Trochę dyskusyjna sprawa. W X-Men 2 został on trafiony w głowę i upadł zanim oprzytomniał trochę czasu minęło, Pyro zdążył rozwalić wszystkich policjantów a Rogue zdążyła to zgasić natomiast w genezie, Wolverine został trafiony zaraz po tym jak dostał adamantium też głowę i nie upadł, a rana zagoiła się natychmiast.
może dostał pod innym kontem, w X-2 z tego co pamiętam dostał prosto w czachę i odległość była dość bliska (2m, może mniej, dawno X2 nie widziałam), a rana z genezy pokazuje jakby to było pod kątem, a i odległość znacznie większa, więc siła uderzenia znacznie mniejsza.

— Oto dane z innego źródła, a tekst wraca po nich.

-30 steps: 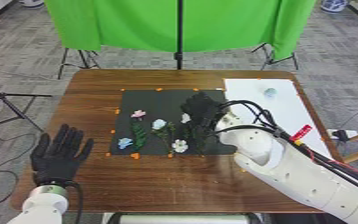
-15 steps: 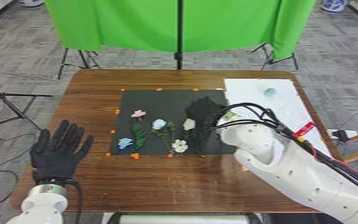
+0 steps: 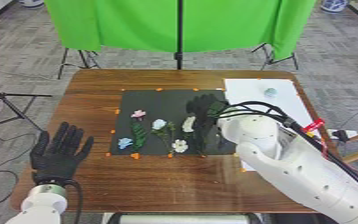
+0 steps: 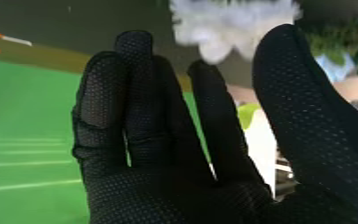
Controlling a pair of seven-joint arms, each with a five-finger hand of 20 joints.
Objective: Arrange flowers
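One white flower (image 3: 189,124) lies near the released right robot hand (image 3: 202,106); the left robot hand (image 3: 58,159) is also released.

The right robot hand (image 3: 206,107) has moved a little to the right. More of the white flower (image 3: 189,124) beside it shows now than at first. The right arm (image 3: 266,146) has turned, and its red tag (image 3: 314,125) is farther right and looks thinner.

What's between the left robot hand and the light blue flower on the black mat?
The head view shows bare tabletop, then a strip of black mat, between the left robot hand and the light blue flower.
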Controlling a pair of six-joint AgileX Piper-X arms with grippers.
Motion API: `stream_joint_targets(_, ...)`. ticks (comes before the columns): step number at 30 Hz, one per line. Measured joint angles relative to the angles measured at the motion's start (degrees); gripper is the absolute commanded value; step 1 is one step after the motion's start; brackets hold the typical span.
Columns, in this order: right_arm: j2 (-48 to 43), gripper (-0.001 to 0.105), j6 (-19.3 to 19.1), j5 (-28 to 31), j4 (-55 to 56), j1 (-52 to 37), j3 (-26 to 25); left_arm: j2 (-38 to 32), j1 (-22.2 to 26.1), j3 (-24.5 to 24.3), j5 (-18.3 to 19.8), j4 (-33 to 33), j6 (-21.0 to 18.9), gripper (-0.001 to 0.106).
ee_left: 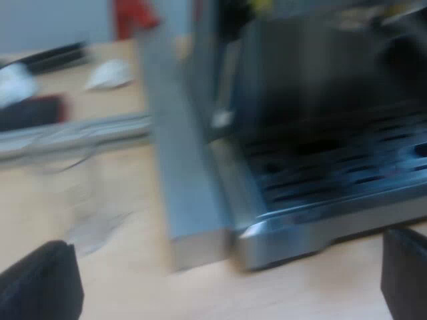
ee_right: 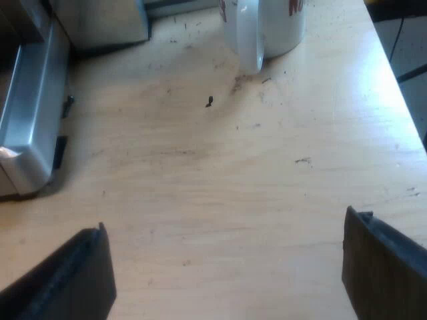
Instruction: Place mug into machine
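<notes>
Two black fingers [ee_right: 67,280] of the right gripper [ee_right: 227,273] stand spread wide above the wooden table [ee_right: 200,193], and there is nothing between them. Well ahead of them the white mug [ee_right: 273,23], with red lettering on its wall, stands upright on the table, its handle [ee_right: 250,40] turned towards that gripper and clear of it. The mug is on the table near the espresso machine [ee_right: 30,133], not in it, and the machine's silver corner sits off to one side of the open stretch of wood. Dark specks of coffee grounds [ee_right: 209,101] lie scattered on the table between the mug and the fingers. The left gripper [ee_left: 220,283] hangs low over the table just before the machine's front, its fingers [ee_left: 40,283] also set wide apart and holding nothing. It faces the slotted drip tray [ee_left: 333,167] under the dark recess of the machine. Beside the machine's silver side panel [ee_left: 190,200] there is a clear, glass-like shape [ee_left: 73,187] on the table, and I cannot tell what it is.
</notes>
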Motion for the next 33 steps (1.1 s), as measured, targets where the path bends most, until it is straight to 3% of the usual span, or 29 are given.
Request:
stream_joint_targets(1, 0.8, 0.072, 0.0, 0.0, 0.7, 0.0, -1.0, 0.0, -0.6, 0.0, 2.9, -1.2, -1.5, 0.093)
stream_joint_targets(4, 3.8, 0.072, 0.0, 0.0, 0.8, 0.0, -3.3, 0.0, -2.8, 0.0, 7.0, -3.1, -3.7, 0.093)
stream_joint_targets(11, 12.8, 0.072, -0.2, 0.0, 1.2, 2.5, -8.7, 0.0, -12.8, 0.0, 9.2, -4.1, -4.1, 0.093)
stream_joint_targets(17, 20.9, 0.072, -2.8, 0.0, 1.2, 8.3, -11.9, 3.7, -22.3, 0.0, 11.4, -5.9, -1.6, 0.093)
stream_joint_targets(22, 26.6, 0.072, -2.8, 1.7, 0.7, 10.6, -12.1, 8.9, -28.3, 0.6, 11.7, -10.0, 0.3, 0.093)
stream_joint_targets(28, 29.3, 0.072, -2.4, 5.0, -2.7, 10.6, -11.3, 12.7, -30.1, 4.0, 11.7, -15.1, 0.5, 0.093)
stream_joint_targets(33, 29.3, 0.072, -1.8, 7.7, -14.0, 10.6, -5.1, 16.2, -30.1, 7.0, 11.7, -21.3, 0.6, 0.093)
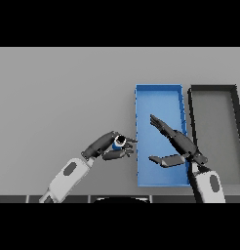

wątpię wprawdzie by ktoś się tak bardzo tym przejął przy pisaniu scenariusza i powody były pewnie czysto fabularne, ale jakby się zastanowić to da się to odrobinę naciągnąć by obie sceny miały sens i się nie gryzły ;p
Tutaj obie sceny są bzdurne względem komiksu.
Pierwsza dlatego, że zwykła kula, co najwyżej zadzwoni mu w czaszkę, a to trochę mało by Logan stracił przytomność, druga bo jego healing factor bez problemu zregeneruje każde obrażenia mózgu, a jego strata pamięci nie ma nic wspólnego z fizycznymi obrażeniami.
komiksy ogólnie są bzdurne jak się nad nimi bardziej zastanowisz
kocham je ale czasami trzeba przymrużyć oko, 3 słowa - comic book logic
fakt zregeneruje, ale może to chwile potrwać, logan przez jakiś czas biegał zarówno bez nosa jak i oka (wiem że oko mu ktoś zjadł, ale co to było z tym nosem to już nie pamiętam)
inna sprawa, że pewnie podczas tych licznych wojen (a już na pewno jak ich rozstrzelali) to nie raz dostał w głowę i pamięci nie stracił ;p
Może i dostawał w głowę wielokrotnie, ale nie z adamantowych kul - nie zapominaj o tym!